Girls basketball: Alter tops Badin in GCL Coed showdown

Alter's Riley Smith scores Saturday at Badin. Jeff Gilbert/CONTRIBUTED

Alter's Riley Smith scores Saturday at Badin. Jeff Gilbert/CONTRIBUTED

HAMILTON — The Alter girls basketball team is playing without the burden that weighed them down last year. The pressure to repeat as state champion no longer applies.

“We’re more calm,” senior guard Riley Smith said.

And focused. The Knights started fast Saturday at Greater Catholic League Coed rival Badin and had answers for every Badin defensive- and 3-pointer-fueled run to take control of the league race with a 63-48 victory led by Smith’s 24 points.

Last year the Knights (12-1, 5-0) won at Badin (8-4, 3-2), but they lost to the Rams at home and in the Division II region semifinals. That loss ended a back-to-back state-title bid that many thought possible because of so many returning players. But it was a different team in a lot of ways. This year’s team is a lot like last year’s team, but a year older and wiser.

“We don’t have as many people like in our ears, ‘Oh, you guys won state last year. You guys have to win it,’” Smith said. “We don’t have to. We’re just going to play together as a team and just have fun.”

Those losses to Badin last year were not forgotten. The Rams, with their aggressive trapping defense, rallied from 12 down to 52-46 with 4:05 left. Then, as the Rams continued to try to create turnovers, junior center Maddie Moody found Smith open for a layup out of a double team and a three-point play.

With 3:05 left, Smith made the backbreaking play. Moody, who scored 18 points, missed the second of two free throws, but Smith stole the ball from the Badin rebounder and finished another three-point play for a 59-46 lead.

“This game was definitely personal,” Smith said. “After my teammate missed the free throw, I needed to get a big play to seal the deal.”

Badin was led by 3-point sharpshooter Gracie Cosgrove’s 18 points and Ashley Pate’s 14. Smith guarded Badin super soph Braelyn Even and held her to eight points despite missing most of the second quarter because of two fouls. The Rams are talented but young and have lost two straight.

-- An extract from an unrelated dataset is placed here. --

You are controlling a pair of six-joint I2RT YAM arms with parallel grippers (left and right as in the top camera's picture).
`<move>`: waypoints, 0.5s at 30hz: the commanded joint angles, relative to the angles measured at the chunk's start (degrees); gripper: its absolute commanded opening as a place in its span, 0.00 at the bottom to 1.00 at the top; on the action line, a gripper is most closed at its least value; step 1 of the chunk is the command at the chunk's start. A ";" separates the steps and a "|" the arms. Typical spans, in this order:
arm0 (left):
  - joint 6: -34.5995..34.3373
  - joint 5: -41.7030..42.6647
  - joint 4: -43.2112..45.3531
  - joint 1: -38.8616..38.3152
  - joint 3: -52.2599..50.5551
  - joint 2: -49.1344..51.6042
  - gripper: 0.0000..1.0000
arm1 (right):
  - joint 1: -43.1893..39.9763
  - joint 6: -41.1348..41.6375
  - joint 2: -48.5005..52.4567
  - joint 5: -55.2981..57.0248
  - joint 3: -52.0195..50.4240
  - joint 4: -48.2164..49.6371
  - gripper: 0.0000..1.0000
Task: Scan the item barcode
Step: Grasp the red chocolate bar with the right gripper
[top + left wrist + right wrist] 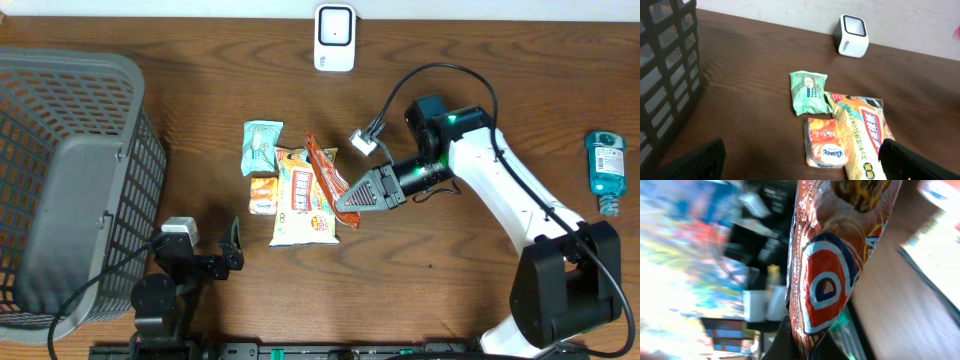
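my right gripper is clamped tight on one end of the orange snack packet. from above the packet shows edge-on, well in front of the barcode scanner. it overlaps the yellow snack bag, though i cannot tell if they touch. my left gripper has its jaws spread wide and grips nothing. it sits farther from the scanner, off to the scanner's left, beside the grey basket.

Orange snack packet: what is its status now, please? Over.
Right tool shut on orange snack packet, held over yellow bag. Left tool open, empty. Scanner beyond, nothing between.
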 commanded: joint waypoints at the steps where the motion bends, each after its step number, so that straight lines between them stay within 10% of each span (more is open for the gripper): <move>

“We’re a team in progress,” Rams coach Tom Sunderman said. “We’re not we’re not as good as everybody thinks we are yet. We’re getting there. We’re young. I like the fight we had.”

Sunderman’s young team and several first-year varsity players are learning his fast-paced offensive and frenetic defensive styles. He wants the young players to shoot when they’re open and avoid the turnovers that plagued them Saturday.

Alter co-head coach Chris Hart loved the fast start to a 19-7 lead fueled by Moody’s 11 points.

“Our kids we’re focused,” she said. “We know what we’re going to see. We know what they’re capable of. They prepared well the last couple days of practice, and I thought that focus showed in the first quarter.”

The Knights, however, suffered early foul trouble with five players picking up two first-half fouls. Smith and Moody sat almost all the second quarter. Still, the Knights answered Badin runs and led 34-27 at the half.

“We sat down and defended, and when they cut it to six a couple different times we didn’t panic, and we kept playing hard,” Hart said. “The pressure usually gets them back in the game when they scramble like that, and they hit threes, but we were settled enough. We weren’t settled as much as maybe you would want to be, but we were settled enough.”

This year the Knights are in Division III, and Smith is looking forward to playing different teams in the tournament. But mostly, she likes how this season feels more like the state title season.

“Most of the seniors have been playing together since second grade,” she said. “So just getting that chemistry back – I feel like this year is a lot better than last year.”